__Work order__: Your reply should contain the whole listing below, repeated exactly, and no images.

__Data shown__:
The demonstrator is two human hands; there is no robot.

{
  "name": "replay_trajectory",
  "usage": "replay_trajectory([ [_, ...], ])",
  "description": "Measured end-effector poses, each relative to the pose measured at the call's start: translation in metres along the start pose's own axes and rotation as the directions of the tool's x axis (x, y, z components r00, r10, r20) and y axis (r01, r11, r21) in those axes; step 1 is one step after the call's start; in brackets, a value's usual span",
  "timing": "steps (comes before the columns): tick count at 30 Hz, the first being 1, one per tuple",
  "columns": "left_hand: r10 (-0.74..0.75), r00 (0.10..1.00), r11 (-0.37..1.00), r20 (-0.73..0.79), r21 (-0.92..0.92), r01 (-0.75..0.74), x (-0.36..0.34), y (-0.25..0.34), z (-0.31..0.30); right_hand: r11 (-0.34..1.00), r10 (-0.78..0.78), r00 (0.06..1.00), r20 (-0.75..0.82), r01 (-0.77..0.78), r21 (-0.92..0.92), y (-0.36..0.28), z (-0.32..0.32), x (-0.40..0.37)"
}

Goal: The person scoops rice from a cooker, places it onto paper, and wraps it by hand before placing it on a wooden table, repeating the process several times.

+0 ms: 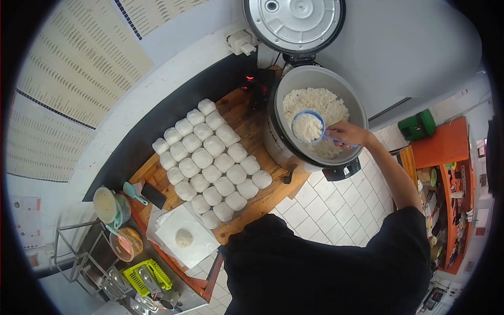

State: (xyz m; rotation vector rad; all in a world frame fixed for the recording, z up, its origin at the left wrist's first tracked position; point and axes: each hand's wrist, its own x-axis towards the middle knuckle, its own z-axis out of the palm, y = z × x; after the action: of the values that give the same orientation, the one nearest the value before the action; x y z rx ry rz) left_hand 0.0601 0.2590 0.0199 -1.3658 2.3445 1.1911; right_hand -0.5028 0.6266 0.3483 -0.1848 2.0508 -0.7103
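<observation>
My right hand [344, 134] is closed around the handle of a blue scoop [321, 125] with a round bowl. White cooked rice fills the scoop's bowl. It is held over a large rice cooker [361, 107], whose grey inner pot contains more rice [315, 95]. The cooker's silver lid [296, 21] stands raised at the back. My left hand is out of view. Several white rounded bundles [202, 157] sit close together in rows on the wooden table. Nearer my body, a small mound of rice [184, 238] lies on a stack of white paper sheets [170, 226].
A dark phone-like slab [153, 195] and a teal spoon [134, 193] lie at the table's left end. Beyond are a lidded pot [106, 205], a bowl of brownish food [135, 240] and a yellow-green rack [157, 273]. An orange shelf [446, 142] stands at right.
</observation>
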Motion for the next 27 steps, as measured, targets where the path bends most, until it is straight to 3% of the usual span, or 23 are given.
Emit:
replay_trajectory([
  [3,-0.043,0.999,0.999,0.020,-0.008,0.043,-0.011,-0.027,0.016,0.999,-0.033,0.999,0.026,0.032,0.040,0.013,-0.001,0.028],
  [5,-0.064,0.998,0.998,0.013,-0.017,0.065,-0.026,-0.051,0.028,0.927,-0.254,0.966,-0.049,0.228,-0.299,0.049,0.000,0.077],
  [6,-0.074,0.997,0.997,0.006,-0.028,0.074,-0.037,-0.067,0.035,0.825,-0.379,0.925,-0.031,0.323,-0.463,0.060,-0.005,0.098],
  [8,-0.096,0.995,0.994,-0.021,-0.056,0.095,-0.068,-0.109,0.058,0.693,-0.364,0.924,-0.118,0.184,-0.697,0.062,-0.007,0.118],
  [9,-0.099,0.994,0.993,-0.040,-0.074,0.096,-0.082,-0.133,0.071,0.504,-0.764,0.587,-0.267,0.284,-0.815,0.066,0.002,0.124],
  [10,-0.107,0.992,0.991,-0.064,-0.090,0.101,-0.096,-0.154,0.086,0.344,-0.775,0.593,-0.218,0.106,-0.933,0.059,-0.010,0.131],
  [11,-0.117,0.989,0.988,-0.086,-0.113,0.107,-0.111,-0.172,0.101,0.484,-0.812,0.462,-0.356,0.194,-0.853,0.006,0.013,0.106],
  [12,-0.182,0.981,0.981,-0.060,0.055,0.186,-0.121,-0.065,0.042,0.612,-0.784,0.353,-0.511,0.295,-0.734,-0.044,0.051,0.076],
  [14,-0.203,0.969,0.977,-0.143,-0.094,0.191,-0.138,-0.106,0.070,0.670,-0.741,0.431,-0.516,0.538,-0.512,-0.091,0.126,0.062],
  [15,-0.189,0.966,0.974,-0.175,-0.156,0.162,-0.140,-0.128,0.074,0.606,-0.787,0.451,-0.420,0.692,-0.392,-0.098,0.171,0.071],
  [16,-0.179,0.967,0.970,-0.183,-0.199,0.142,-0.146,-0.141,0.073,0.508,-0.850,0.481,-0.217,0.637,-0.580,-0.113,0.222,0.072],
  [17,-0.160,0.969,0.964,-0.190,-0.242,0.112,-0.146,-0.154,0.072,0.521,-0.847,0.461,-0.263,0.817,-0.246,-0.101,0.280,0.110],
  [18,-0.136,0.972,0.956,-0.193,-0.284,0.077,-0.143,-0.165,0.069,0.550,-0.817,0.539,-0.204,0.835,0.005,-0.094,0.349,0.145],
  [19,-0.112,0.974,0.943,-0.195,-0.330,0.043,-0.140,-0.176,0.068,0.510,-0.827,0.519,-0.215,0.854,0.097,-0.115,0.413,0.147],
  [20,-0.090,0.976,0.926,-0.197,-0.377,0.010,-0.137,-0.185,0.065,0.591,-0.785,0.592,-0.182,0.804,0.064,-0.121,0.467,0.167],
  [21,-0.075,0.977,0.905,-0.198,-0.425,-0.017,-0.137,-0.194,0.063,0.518,-0.854,0.505,-0.127,0.848,-0.114,-0.124,0.509,0.187],
  [23,-0.224,0.966,0.841,-0.126,-0.527,0.126,-0.131,-0.191,0.035,0.451,-0.892,0.412,-0.188,0.846,-0.284,-0.137,0.571,0.208],
  [24,-0.297,0.951,0.798,-0.085,-0.570,0.198,-0.130,-0.193,0.018,0.451,-0.886,0.452,-0.101,0.791,-0.414,-0.138,0.590,0.222],
  [27,-0.258,0.948,0.827,-0.184,-0.550,0.118,-0.125,-0.204,-0.024,0.460,-0.852,0.492,-0.181,0.536,-0.707,-0.139,0.625,0.227],
])
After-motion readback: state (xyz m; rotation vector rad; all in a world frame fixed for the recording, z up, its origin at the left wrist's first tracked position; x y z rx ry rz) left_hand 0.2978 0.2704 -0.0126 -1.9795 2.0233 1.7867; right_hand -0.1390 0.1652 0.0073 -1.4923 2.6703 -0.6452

__Task result__:
The demonstrator is two human hands; there is no robot.

{
  "name": "replay_trajectory",
  "usage": "replay_trajectory([ [_, ...], ])",
  "description": "Measured end-effector poses, each relative to the pose measured at the call's start: translation in metres along the start pose's own axes and rotation as the directions of the tool's x axis (x, y, z components r00, r10, r20) and y axis (r01, r11, r21) in those axes; step 1 is one step after the call's start; in brackets, a value's usual span",
  "timing": "steps (comes before the columns): tick count at 30 Hz, the first being 1, one per tuple",
  "columns": "left_hand: r10 (-0.74..0.75), r00 (0.10..1.00), r11 (-0.37..1.00), r20 (-0.73..0.79), r21 (-0.92..0.92), r01 (-0.75..0.74), x (-0.36..0.34), y (-0.25..0.34), z (-0.31..0.30); right_hand: r11 (-0.34..1.00), r10 (-0.78..0.78), r00 (0.06..1.00), r20 (-0.75..0.82), r01 (-0.77..0.78), r21 (-0.92..0.92), y (-0.36..0.28), z (-0.32..0.32), x (-0.40..0.37)"
}

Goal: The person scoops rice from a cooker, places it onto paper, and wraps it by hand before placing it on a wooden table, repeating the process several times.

+0 ms: 

State: (xyz m; rotation vector rad; all in a world frame fixed for the recording, z up, its origin at the left wrist's first tracked position; point and axes: each hand's wrist, its own x-axis towards the middle knuckle, its own z-axis out of the palm, y = z × x; after the action: of the values that give the same orientation, the one nearest the value before the action; x y z rx ry rz) left_hand 0.0601 0.2590 0.0199 -1.3658 2.3445 1.1911; right_hand -0.5028 0.6266 0.3483 -0.1848 2.0508 -0.7103
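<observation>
My right hand [344, 134] is closed around the handle of a blue scoop [321, 125] with a round bowl. White cooked rice fills the scoop's bowl. It is held over a large rice cooker [361, 107], whose grey inner pot contains more rice [315, 95]. The cooker's silver lid [296, 21] stands raised at the back. My left hand is out of view. Several white rounded bundles [202, 157] sit close together in rows on the wooden table. Nearer my body, a small mound of rice [184, 238] lies on a stack of white paper sheets [170, 226].
A dark phone-like slab [153, 195] and a teal spoon [134, 193] lie at the table's left end. Beyond are a lidded pot [106, 205], a bowl of brownish food [135, 240] and a yellow-green rack [157, 273]. An orange shelf [446, 142] stands at right.
</observation>
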Motion for the next 27 steps, as measured, targets where the path bends most, until it is straight to 3% of the usual span, or 23 are given.
Emit:
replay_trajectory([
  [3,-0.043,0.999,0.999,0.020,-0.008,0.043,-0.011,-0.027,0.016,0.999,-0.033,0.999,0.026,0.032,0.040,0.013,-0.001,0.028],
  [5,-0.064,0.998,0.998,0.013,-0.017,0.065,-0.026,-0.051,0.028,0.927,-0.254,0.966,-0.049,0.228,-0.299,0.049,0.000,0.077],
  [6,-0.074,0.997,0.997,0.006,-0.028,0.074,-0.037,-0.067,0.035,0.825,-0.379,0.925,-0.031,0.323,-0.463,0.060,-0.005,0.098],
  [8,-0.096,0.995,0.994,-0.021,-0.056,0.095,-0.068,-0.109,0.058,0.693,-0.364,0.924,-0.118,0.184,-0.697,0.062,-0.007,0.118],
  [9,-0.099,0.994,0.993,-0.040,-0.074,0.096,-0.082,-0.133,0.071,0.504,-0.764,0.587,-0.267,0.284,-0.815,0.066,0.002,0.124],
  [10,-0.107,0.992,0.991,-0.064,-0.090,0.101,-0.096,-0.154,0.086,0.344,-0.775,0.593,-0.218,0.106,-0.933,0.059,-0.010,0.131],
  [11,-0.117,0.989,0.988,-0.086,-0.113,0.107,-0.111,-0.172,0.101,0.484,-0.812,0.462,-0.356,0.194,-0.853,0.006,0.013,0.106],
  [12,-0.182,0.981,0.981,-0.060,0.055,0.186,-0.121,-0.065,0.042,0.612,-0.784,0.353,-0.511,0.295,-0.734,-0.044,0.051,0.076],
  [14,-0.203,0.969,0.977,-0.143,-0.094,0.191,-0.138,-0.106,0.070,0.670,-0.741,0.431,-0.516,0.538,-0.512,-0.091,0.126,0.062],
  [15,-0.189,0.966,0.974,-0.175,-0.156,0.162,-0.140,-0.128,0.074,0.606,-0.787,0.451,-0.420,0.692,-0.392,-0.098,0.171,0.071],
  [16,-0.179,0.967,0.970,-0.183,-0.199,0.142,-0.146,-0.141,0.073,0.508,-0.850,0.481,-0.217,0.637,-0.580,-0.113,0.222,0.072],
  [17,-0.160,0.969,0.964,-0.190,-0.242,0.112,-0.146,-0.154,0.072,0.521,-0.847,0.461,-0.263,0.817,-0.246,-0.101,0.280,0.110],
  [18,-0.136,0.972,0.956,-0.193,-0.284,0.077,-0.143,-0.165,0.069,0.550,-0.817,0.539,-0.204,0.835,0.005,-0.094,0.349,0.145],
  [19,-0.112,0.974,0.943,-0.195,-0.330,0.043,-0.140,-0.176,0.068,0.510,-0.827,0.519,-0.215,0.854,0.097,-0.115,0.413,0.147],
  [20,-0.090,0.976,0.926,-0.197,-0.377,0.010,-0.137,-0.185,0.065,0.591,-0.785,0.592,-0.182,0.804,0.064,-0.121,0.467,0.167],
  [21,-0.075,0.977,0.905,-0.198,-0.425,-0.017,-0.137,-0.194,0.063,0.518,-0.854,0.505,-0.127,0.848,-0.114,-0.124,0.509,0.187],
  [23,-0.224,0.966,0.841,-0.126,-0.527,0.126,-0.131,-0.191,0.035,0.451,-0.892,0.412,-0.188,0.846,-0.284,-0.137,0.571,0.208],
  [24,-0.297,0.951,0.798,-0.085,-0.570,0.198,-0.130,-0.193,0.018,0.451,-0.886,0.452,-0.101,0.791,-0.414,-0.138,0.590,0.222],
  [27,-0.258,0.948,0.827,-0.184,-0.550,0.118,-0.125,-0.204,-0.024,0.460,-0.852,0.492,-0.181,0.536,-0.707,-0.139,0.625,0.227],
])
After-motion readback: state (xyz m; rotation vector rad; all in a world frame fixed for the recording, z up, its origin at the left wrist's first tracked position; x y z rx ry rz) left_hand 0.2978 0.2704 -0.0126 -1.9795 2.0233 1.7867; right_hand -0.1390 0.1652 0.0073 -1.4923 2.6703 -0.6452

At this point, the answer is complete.